### What needs to be done
Somewhere below, one line contains "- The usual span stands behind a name" and a later line contains "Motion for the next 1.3". Output those two lines and everything between them exactly, and nothing else.

### Records supplied

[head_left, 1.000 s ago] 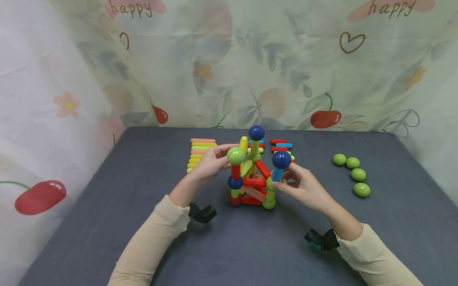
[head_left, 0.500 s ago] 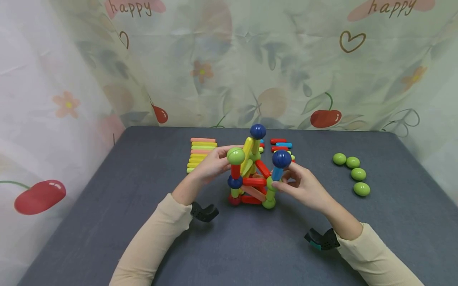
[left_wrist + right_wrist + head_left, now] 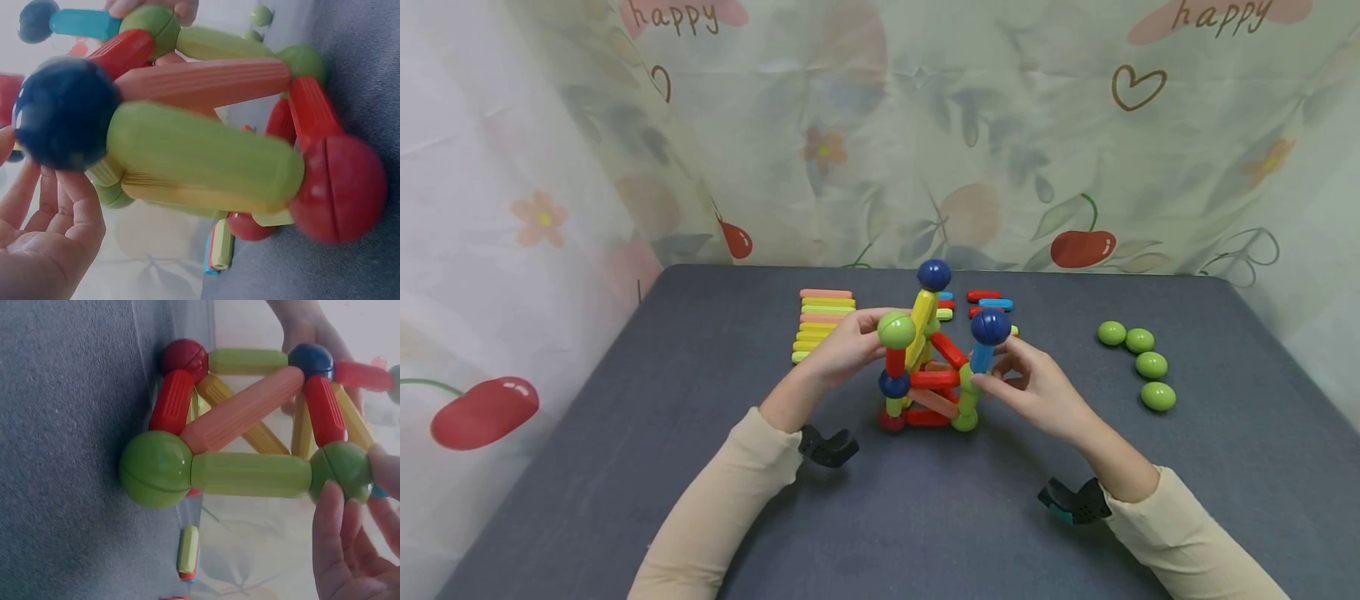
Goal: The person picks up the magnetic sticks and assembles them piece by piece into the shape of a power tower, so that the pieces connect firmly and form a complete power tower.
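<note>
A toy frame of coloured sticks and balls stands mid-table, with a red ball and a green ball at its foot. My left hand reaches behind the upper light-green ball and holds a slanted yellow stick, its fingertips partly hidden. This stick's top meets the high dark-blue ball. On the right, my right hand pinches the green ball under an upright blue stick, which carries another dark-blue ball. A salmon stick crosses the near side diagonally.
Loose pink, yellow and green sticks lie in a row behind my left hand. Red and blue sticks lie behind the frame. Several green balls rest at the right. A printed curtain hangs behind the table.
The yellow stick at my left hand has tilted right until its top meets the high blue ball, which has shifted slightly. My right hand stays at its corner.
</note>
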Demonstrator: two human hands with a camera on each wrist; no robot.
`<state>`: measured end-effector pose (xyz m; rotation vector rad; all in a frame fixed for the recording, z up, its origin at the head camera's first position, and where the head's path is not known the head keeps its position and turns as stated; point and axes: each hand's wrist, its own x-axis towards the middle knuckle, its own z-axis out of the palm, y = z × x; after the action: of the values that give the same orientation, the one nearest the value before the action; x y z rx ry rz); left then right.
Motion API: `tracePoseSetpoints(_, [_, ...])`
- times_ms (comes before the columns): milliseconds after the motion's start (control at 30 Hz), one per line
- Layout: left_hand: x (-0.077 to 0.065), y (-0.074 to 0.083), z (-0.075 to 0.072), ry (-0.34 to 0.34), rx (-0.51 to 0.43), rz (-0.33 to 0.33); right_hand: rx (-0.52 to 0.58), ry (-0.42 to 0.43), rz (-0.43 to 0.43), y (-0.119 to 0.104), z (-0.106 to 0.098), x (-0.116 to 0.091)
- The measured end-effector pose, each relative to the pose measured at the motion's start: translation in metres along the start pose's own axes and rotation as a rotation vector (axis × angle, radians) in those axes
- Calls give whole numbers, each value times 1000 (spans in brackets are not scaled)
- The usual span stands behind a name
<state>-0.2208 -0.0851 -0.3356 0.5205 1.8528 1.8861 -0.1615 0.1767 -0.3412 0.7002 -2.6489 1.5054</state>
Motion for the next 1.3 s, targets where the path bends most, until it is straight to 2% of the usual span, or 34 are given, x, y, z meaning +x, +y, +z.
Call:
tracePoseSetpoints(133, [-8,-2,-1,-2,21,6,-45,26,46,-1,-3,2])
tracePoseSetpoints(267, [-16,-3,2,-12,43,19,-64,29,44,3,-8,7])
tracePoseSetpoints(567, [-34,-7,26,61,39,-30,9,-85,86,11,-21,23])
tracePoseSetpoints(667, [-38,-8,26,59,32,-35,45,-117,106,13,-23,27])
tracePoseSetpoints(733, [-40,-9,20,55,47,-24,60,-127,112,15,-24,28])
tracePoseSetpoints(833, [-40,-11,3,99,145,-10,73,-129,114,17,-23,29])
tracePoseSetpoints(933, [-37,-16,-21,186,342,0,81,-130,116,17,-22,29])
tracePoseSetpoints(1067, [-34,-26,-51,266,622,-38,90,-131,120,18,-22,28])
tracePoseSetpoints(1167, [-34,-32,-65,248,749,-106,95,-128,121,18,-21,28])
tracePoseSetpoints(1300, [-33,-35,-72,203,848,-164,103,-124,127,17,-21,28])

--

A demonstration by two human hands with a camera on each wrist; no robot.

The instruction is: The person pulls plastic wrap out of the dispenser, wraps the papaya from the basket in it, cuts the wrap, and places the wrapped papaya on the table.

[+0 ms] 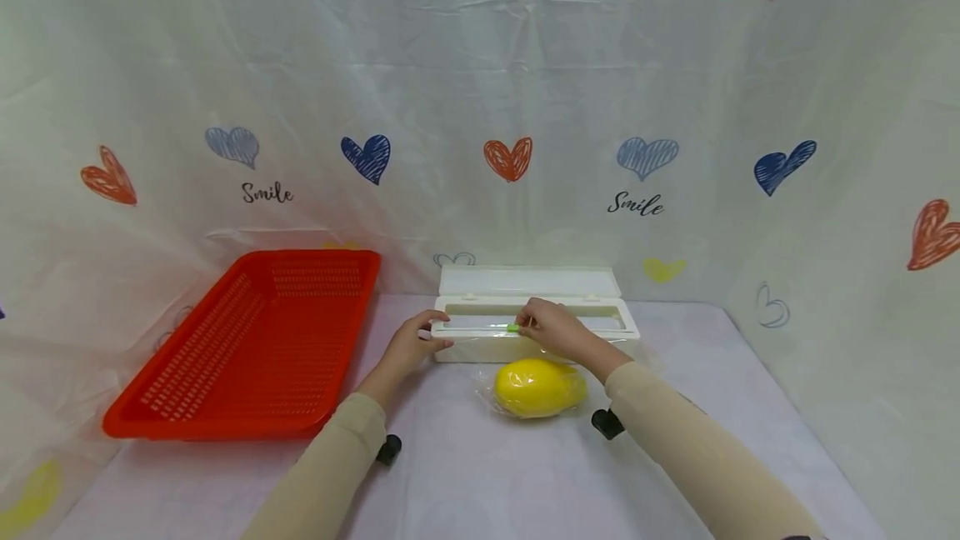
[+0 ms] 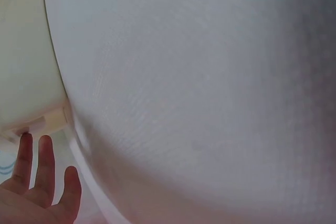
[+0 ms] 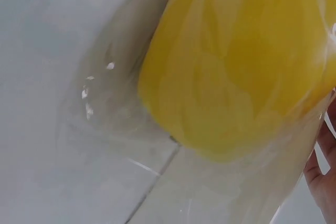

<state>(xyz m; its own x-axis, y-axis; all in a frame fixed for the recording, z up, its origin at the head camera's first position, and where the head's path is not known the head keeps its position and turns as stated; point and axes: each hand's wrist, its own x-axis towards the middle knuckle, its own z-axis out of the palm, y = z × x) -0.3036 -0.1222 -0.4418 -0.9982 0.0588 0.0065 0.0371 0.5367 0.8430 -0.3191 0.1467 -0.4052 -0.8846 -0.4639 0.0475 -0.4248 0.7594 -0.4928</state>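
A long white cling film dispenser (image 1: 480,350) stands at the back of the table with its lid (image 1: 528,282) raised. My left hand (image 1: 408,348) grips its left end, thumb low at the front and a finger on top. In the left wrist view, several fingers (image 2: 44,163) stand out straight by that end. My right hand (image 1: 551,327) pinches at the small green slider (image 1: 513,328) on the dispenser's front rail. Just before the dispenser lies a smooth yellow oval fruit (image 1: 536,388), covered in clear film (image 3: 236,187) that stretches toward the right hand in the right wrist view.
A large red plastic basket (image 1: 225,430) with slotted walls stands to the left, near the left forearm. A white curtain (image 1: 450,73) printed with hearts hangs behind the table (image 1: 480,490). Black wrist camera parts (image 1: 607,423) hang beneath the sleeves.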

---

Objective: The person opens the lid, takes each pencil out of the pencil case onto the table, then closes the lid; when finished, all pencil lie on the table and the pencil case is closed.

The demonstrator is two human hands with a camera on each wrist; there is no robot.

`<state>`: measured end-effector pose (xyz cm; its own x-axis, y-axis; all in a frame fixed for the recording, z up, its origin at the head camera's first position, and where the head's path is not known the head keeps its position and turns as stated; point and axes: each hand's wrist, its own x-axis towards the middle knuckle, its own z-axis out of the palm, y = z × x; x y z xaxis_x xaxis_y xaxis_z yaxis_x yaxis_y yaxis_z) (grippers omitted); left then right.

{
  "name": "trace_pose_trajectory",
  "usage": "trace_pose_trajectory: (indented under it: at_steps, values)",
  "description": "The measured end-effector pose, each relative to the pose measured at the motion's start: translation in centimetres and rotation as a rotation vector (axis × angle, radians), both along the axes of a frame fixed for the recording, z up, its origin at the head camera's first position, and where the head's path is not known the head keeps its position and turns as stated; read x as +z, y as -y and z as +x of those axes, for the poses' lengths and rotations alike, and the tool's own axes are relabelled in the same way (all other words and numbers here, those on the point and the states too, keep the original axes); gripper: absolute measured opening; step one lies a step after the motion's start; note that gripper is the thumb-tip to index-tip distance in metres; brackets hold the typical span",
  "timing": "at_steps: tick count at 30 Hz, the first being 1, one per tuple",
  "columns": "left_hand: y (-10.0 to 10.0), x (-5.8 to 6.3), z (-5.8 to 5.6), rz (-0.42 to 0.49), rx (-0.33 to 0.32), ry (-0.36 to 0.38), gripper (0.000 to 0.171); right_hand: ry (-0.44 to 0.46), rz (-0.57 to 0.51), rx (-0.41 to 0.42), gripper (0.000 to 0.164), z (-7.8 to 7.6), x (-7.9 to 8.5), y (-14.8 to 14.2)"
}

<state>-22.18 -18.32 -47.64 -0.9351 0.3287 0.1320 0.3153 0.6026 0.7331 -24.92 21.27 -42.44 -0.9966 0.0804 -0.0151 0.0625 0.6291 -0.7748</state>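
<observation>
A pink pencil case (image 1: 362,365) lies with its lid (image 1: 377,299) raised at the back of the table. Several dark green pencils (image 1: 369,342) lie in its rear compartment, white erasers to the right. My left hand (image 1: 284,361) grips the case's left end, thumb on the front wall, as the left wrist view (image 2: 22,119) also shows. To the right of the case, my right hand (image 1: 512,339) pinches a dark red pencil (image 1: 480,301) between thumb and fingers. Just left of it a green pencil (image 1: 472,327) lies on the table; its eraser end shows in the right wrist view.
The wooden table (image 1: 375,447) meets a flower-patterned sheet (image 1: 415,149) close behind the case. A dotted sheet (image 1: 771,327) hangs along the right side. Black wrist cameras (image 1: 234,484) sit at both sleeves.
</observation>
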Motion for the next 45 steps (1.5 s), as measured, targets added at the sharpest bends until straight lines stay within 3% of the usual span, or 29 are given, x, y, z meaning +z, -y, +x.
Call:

### Solution to the problem
- The usual span stands behind a name
<state>-0.2208 -0.0851 -0.3356 0.5205 1.8528 1.8861 -0.1615 0.1767 -0.3412 0.7002 -2.6489 1.5054</state>
Motion for the next 1.3 s, targets where the path bends most, until it is straight to 2% of the usual span, or 34 are given, x, y, z meaning +x, +y, +z.

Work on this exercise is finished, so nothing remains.